Over the next two hours, through tears and laughter, I had some of the most amazing conversation I have ever had with a volunteer. We talked about what made her tick. We talked about finding her a place—not just any place—“her” place. Laura went on to lead one of the most successful ministries in our church—a team with little turnover. If this team isn’t racking up crown jewels in heaven, I don’t know who is. Laura began helping me plan music team events and taking care of all the details of those events—the first one to arrive and the last one to leave. I often wonder what would have happened if I had just let her go—or worse yet, if I had put her on the team.

Misconception #2 “I can’t ask them to do that. They are just volunteers.”

I am convinced that we, as kingdom people, need to have the same level of commitment as volunteers in the church we would have as a paid staff member. Of course, I AM paid staff so you might think that is easy for me to say. But honestly, I volunteered in the church for YEARS at about 10-20 hours a week.

There are volunteer firefighters, paramedics, coaches, candy stripers, teacher’s aides, community servants, City council members, PTA presidents, etc. They all work within a system and follow the expectations, rules and responsibilities of their organization. We expect them to give it their all and submit to training, leadership, service, supervision, evaluation, and correction. There is a standard. You don’t want your volunteer fireman cutting corners when giving you CPR.

This is GOD’S church.

Misconception #3 “If I ask too much of them they will all burn out.”

I think we need a new word for “volunteer” in the church. One that has more of an “ownership” feel.

Unfortunately, a lot of folks look at the church as something they “get something from” as opposed to “give something to.” We have a lot of work to do as leaders.

My grandparents were always volunteering their time somewhere. My high school friends were very active in volunteer organizations and causes—the Red Cross, Adopt-a-Highway, etc. It once was a title to make you proud.

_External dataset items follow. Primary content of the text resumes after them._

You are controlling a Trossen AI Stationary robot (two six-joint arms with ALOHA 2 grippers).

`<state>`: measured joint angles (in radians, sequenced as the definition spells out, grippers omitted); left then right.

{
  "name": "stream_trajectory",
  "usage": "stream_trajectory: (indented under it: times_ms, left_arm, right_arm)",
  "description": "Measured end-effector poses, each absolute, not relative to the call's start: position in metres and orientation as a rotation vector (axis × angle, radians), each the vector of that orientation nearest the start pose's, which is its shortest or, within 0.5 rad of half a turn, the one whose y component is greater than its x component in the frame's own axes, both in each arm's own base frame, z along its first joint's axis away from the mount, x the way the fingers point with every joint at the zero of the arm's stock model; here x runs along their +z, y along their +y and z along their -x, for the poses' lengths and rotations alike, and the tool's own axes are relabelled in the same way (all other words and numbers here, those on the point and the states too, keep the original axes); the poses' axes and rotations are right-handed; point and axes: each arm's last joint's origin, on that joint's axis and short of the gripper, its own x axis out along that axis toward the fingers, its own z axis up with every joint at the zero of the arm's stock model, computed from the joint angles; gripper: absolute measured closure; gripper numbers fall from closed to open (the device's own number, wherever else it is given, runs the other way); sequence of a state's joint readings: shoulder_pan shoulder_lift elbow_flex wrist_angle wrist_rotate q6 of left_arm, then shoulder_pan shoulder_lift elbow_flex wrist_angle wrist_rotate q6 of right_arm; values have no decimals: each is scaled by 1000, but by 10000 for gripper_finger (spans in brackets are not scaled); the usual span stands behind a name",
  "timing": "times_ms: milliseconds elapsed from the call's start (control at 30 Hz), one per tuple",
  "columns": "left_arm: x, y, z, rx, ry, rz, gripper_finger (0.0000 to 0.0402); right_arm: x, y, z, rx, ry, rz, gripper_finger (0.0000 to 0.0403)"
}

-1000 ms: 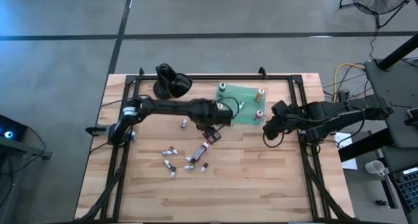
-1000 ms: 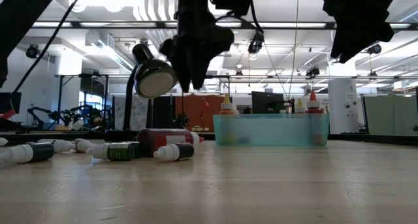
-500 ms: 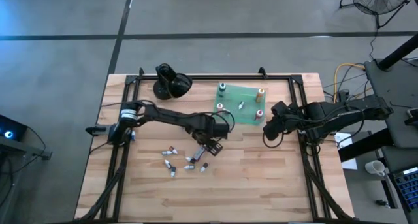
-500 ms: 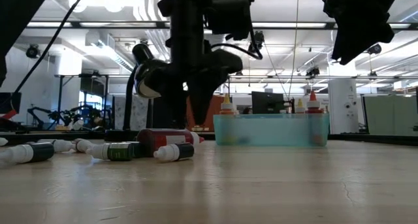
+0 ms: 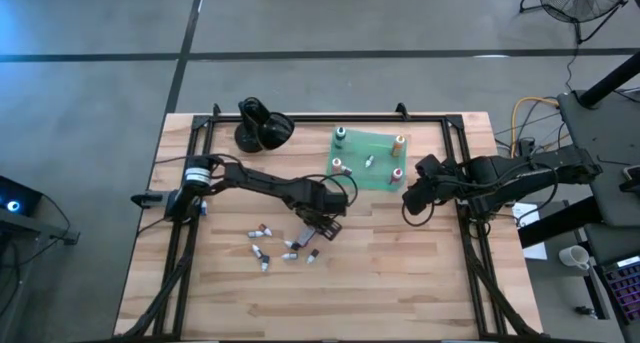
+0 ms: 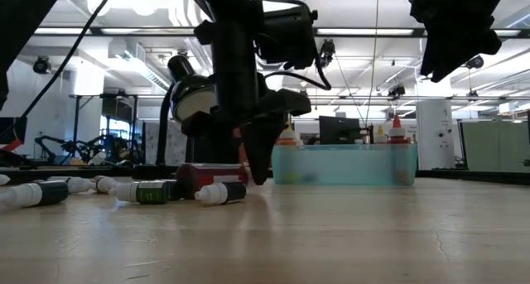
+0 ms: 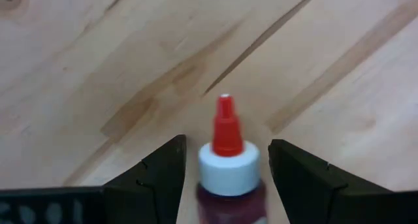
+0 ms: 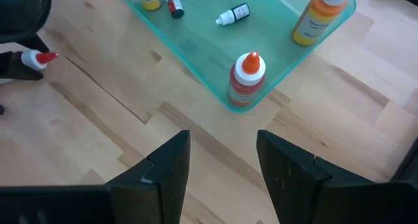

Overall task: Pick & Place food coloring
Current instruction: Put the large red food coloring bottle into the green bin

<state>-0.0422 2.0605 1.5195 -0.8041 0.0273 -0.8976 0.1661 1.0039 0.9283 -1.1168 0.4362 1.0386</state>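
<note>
The left hand [image 7: 225,175] is down at the middle of the tabletop [image 5: 400,273], its two fingers [image 7: 157,175] spread on either side of a small red food coloring bottle [image 7: 228,165] lying on its side, white collar and red nozzle pointing away; the fingers flank the bottle's shoulder with a gap showing on each side, so it does not look pinched yet. Such a bottle is probably light, smooth plastic, round enough to roll away if nudged off-centre, and slightly squeezable, so I would take it across the body just below the collar, with moderate pressure so that it neither slips nor squirts. The nozzle is too thin and tapered to be a good hold. More food coloring bottles [image 5: 265,253] lie scattered on the wood just beside the left hand, on their sides; in the low view a dark one [image 6: 153,191] and a white-capped one [image 6: 219,193] lie beside the red bottle. The green tray [image 8: 196,34] sits toward the far edge of the tabletop and already holds several: an orange bottle [image 8: 320,18] and a red-and-white one [image 8: 247,80] upright near its corners, and a small dark bottle [image 8: 233,15] lying flat in the middle. The right hand [image 8: 219,168] hangs in the air beside the tray, fingers spread and holding nothing.
</note>
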Motion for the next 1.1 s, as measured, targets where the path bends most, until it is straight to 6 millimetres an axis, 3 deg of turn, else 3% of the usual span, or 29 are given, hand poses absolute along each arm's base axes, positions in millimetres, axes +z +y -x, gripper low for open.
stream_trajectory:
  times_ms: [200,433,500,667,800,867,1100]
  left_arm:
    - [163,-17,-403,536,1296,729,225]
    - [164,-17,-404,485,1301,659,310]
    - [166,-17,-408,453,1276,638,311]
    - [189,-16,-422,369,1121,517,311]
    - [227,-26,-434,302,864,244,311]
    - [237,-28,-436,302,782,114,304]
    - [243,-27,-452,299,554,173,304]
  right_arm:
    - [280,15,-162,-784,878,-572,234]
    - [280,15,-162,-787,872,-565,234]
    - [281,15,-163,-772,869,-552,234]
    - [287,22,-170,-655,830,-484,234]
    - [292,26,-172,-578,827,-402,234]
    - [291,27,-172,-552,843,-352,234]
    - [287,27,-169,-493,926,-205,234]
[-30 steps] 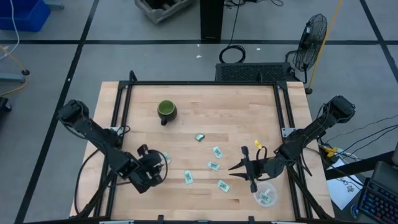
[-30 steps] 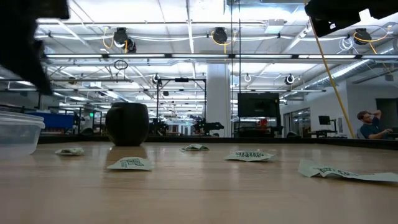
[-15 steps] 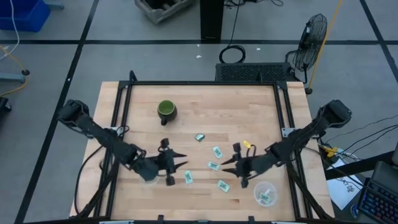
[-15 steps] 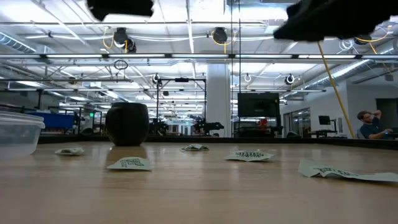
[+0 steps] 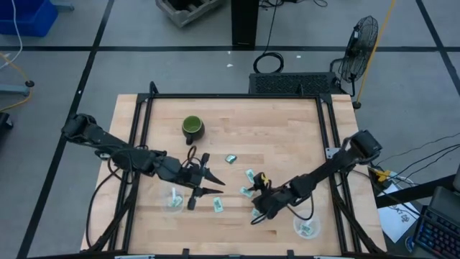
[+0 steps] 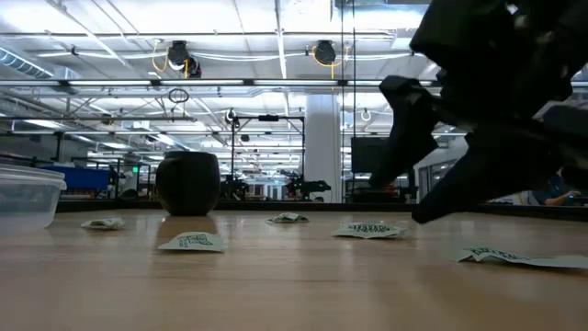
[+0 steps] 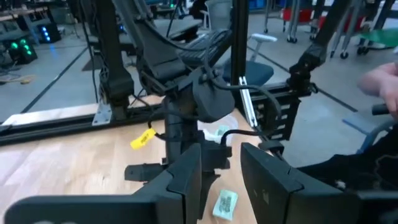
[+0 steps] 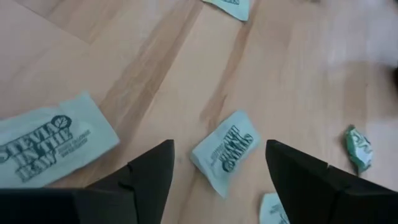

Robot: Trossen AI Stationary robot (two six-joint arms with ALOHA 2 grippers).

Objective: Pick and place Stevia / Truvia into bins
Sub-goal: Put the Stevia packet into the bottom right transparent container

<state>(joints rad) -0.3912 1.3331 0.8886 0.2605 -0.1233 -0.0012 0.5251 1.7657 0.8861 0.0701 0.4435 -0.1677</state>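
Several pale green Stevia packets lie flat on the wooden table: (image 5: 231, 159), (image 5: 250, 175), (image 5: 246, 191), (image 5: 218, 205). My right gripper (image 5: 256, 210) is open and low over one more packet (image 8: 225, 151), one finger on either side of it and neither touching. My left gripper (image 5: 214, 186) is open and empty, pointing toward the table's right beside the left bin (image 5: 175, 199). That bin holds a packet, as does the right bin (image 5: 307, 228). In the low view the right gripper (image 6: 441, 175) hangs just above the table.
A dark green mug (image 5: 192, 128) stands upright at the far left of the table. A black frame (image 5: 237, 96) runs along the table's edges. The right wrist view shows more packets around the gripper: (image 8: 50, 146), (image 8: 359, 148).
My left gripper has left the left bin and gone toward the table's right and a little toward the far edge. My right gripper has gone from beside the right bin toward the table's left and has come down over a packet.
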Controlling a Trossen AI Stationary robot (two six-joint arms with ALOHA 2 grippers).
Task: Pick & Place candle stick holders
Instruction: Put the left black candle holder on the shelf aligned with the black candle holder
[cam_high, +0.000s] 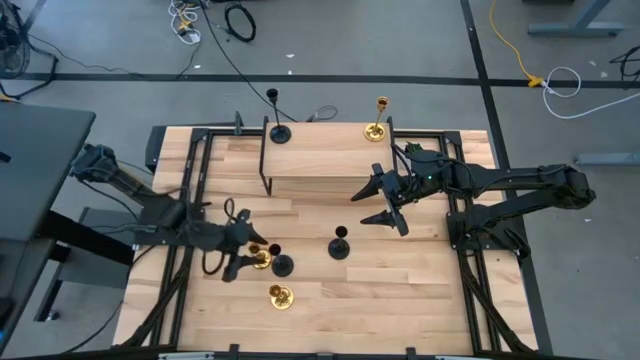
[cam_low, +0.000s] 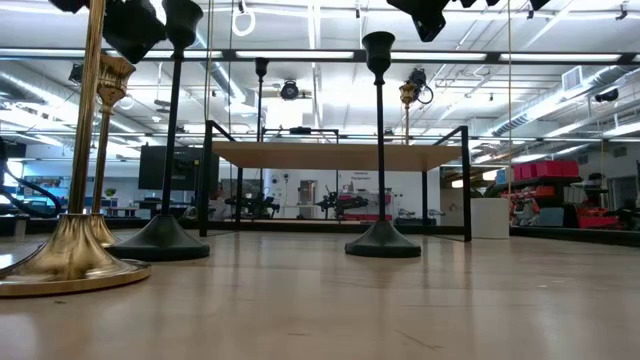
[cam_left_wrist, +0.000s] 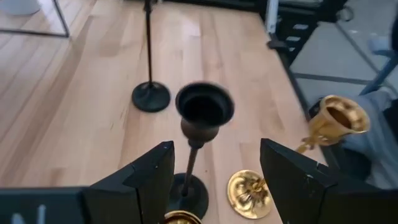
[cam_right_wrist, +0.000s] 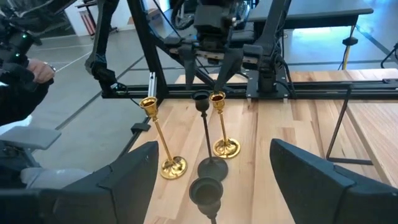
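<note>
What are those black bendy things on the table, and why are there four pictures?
They are two robot arms. One camera looks down from above, one sits low on the table, and one rides on each arm's wrist. The wooden table has a small raised shelf at the back. A black candle holder and a gold one stand there. Four more stand in front. The left gripper is open around a black holder but not gripping it. The right gripper is open and empty.

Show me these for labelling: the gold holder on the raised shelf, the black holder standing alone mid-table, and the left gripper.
gold holder on the shelf (cam_high: 376, 131), high view, its round base.
lone black holder (cam_high: 339, 249), high view, its base.
left gripper (cam_high: 240, 245), high view, the gap between its open fingertips.
</note>
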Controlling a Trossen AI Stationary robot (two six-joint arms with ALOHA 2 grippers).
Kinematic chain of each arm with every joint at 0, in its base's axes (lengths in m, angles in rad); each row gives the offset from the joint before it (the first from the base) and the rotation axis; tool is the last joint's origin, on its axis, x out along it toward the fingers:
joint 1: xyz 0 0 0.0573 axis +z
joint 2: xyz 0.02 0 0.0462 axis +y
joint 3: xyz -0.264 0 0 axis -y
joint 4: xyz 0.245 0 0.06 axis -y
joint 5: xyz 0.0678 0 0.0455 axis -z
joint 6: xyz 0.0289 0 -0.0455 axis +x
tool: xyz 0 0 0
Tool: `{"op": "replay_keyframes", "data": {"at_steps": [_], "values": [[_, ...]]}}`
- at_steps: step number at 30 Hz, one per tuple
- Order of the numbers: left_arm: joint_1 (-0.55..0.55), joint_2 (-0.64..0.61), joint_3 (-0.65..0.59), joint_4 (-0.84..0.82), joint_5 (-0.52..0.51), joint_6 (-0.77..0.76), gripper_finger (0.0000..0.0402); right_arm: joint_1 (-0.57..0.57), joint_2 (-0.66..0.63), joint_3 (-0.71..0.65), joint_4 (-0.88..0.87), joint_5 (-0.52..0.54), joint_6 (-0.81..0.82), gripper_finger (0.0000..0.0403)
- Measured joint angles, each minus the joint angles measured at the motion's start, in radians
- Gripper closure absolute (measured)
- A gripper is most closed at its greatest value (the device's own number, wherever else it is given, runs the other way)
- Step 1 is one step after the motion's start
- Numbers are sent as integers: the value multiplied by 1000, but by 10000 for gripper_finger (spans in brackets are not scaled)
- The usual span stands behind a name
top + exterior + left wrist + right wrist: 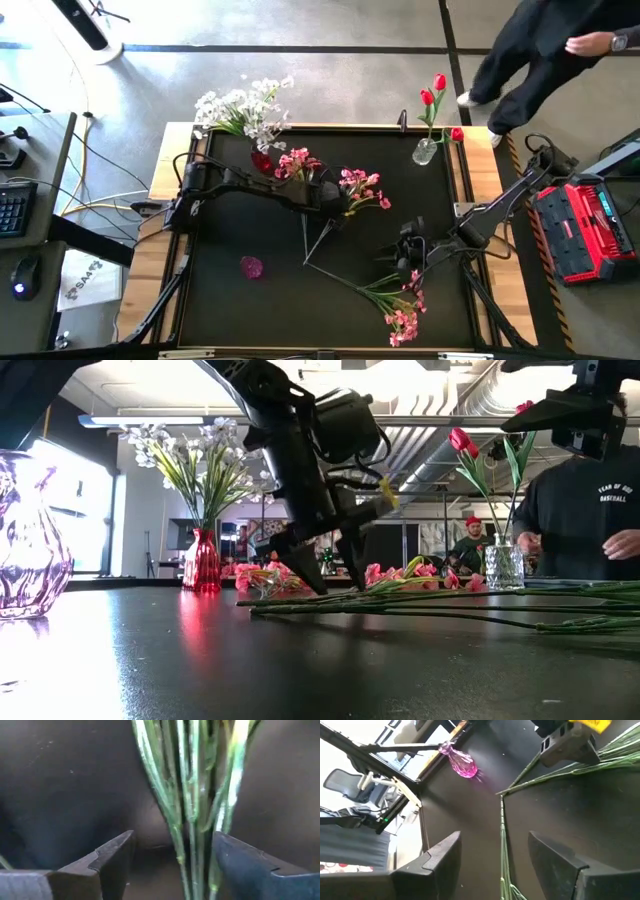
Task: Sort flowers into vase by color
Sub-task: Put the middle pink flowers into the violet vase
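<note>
Pink sprays lie flat on the black table (220, 300): two by the middle (360, 188) (298, 163), one at the near right (403, 312). Their long green stems (187, 820) cross toward the near middle. My left gripper (337, 210) points steeply down over the middle sprays' stems, open, one finger on either side of the bunch (333, 582), touching nothing I can see. My right gripper (403, 262) hovers open over the near-right spray's stems (502, 835). White flowers (245, 108) stand in a red vase (261, 160). Red tulips (432, 92) stand in a clear vase (425, 152).
An empty pink vase (251, 267) stands at the near left of the table, clear of both arms. A person (545, 50) walks beyond the far right corner. A red case (585, 230) sits off the right edge, and desk gear off the left.
</note>
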Motion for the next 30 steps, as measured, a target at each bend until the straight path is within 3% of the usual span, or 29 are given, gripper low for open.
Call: {"op": "replay_keyframes", "data": {"at_steps": [6,12,17,30], "values": [[-17,27,3,-51,-63,20,210,0,0,0,-23,0,0,188],[-35,34,0,-57,-118,97,303,0,0,0,-28,1,3,188],[-38,18,21,-64,-106,111,387,0,0,0,-49,1,21,188],[-51,-47,92,-65,-102,94,401,6,1,0,-49,50,49,188]]}}
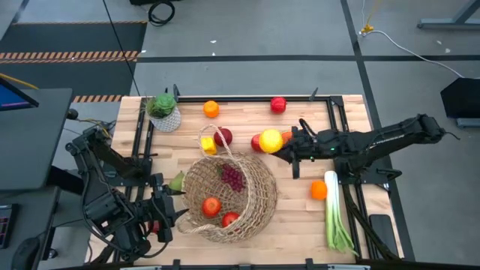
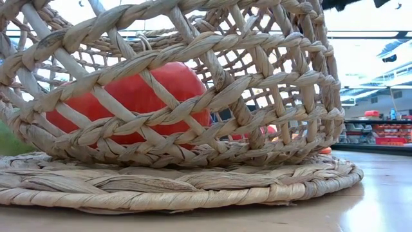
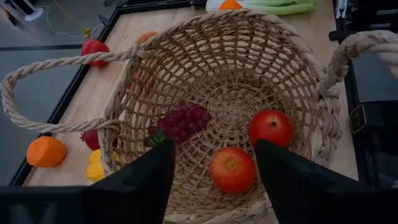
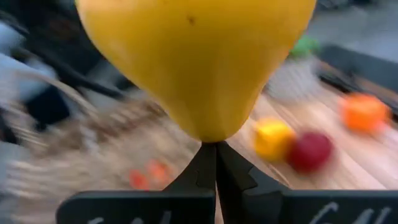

I have good childhood memories of people wanting to be labeled “volunteer.”

Why is it that my grandparents never used words like “burnout” when they gave of their time to some organization? Why didn’t my high school friends ever complain about too much being asked of them at the Y? I never heard my brother talk about his volunteer fire captain expecting too much of him when he was sent to fight a fire.

Sure, if we don’t understand misconception #1 we will certainly burn people out. No one wants a bunch of inert task thrown at him or her in the name of Jesus. People want to know they are making a difference. They want ownership.

Give someone a job and you give him or her a church. The best and closest relationships that any of our people have at Westwinds are the ones that have been forged through service together. Sometimes the exact opposite of this misconception is true. We just have to have their best interest at heart.

Set the bar high for volunteers. You can always lower it. Our volunteers should expect to work 10+ hours in any ministry per week. 10 minimum. If they only work 5, it’s no big deal. They feel like they got off easy!

If not a new word, we need some perspective.